À quatre mois du Sommet de Cancún, Brice Lalonde, l'Ambassadeur français chargé des négociations internationales sur le changement climatique, revient pour Actu environnement sur les enjeux des principaux thèmes de négociation sur le climat.

Interview  |  Gouvernance  |    |  P. Collet
   
“Une 2e période d'engagement dans le protocole de Kyoto ne devrait pas effrayer l'Europe”
Brice Lalonde
Ambassadeur chargé des négociations internationales sur le climat
   
Actu environnement : Huit mois après Copenhague, quel regard portez-vous sur la conférence ?
Brice Lalonde :
Ce fut un moment extrêmement important de la géopolitique mondiale qui a été sous-estimé car on n'y a vu que l'échec relatif de la négociation sur le climat. En réalité, pour la première fois l'Europe et l'Amérique n'étaient plus seules en charge du gardiennage de la planète. On a vu arriver la Chine, l'Inde, l'Afrique du Sud, le Brésil et de nombreux autres pays qui passent du rôle de contestataire à celui de cogérants de la planète. On s'est heurté à l'écologie, au problème des ressources mondiales et de leur rareté.

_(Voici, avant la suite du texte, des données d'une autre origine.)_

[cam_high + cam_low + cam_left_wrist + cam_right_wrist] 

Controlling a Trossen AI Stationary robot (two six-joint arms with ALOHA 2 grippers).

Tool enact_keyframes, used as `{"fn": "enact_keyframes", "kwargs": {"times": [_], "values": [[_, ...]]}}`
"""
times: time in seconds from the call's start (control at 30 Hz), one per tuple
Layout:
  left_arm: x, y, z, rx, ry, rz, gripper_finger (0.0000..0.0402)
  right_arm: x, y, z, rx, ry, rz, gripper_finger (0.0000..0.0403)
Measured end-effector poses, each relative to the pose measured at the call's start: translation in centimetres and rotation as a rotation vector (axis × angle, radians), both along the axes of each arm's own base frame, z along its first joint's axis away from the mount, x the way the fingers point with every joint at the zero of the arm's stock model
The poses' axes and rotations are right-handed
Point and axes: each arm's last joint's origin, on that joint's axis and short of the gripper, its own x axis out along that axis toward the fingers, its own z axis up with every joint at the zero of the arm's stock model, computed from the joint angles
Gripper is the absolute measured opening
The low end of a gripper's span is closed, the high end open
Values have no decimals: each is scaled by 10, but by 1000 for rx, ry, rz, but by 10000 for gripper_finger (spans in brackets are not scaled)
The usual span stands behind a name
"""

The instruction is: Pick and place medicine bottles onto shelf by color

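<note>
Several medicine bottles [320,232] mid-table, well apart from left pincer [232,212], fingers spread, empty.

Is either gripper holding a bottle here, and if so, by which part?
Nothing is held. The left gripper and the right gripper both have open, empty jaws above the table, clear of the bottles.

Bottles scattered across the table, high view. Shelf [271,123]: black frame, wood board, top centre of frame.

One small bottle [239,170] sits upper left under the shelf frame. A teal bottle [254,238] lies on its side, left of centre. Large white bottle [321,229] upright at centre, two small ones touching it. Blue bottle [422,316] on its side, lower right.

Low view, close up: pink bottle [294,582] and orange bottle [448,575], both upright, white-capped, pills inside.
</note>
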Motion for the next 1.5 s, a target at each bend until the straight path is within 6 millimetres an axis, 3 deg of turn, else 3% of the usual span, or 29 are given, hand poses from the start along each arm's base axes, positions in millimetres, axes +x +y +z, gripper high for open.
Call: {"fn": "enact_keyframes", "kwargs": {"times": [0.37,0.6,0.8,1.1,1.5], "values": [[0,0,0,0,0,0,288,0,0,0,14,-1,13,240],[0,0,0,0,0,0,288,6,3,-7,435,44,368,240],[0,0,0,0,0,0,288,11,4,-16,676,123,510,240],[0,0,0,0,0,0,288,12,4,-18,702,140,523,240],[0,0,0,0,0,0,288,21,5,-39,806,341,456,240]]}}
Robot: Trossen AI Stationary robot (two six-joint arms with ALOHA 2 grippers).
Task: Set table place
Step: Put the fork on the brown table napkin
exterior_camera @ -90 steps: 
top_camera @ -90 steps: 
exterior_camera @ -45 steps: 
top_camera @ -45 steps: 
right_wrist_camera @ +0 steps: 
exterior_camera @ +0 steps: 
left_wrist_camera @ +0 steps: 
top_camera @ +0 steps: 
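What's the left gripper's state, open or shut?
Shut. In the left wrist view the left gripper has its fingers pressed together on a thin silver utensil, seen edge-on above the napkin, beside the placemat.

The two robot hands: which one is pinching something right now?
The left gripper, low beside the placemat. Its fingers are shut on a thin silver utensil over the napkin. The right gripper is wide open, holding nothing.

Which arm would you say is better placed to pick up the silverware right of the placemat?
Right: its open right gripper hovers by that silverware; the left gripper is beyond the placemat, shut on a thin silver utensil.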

Cela soulève des questions que l'on ne sait pas traiter : Comment gérer l'espace carbone ? Faut-il des quotas, un marché, des interdictions ? Enfin, on a buté sur l'absence de gouvernance mondiale organisée. Le système de l'ONU a montré ses forces et ses faiblesses. Côté force, on peut noter que jamais autant de chefs d'États ne s'étaient investis pour le climat. Côté faiblesse, le système de l'unanimité s'est grippé. On se retrouve donc face à de grandes difficultés qui se traduisent par une stagnation des négociations.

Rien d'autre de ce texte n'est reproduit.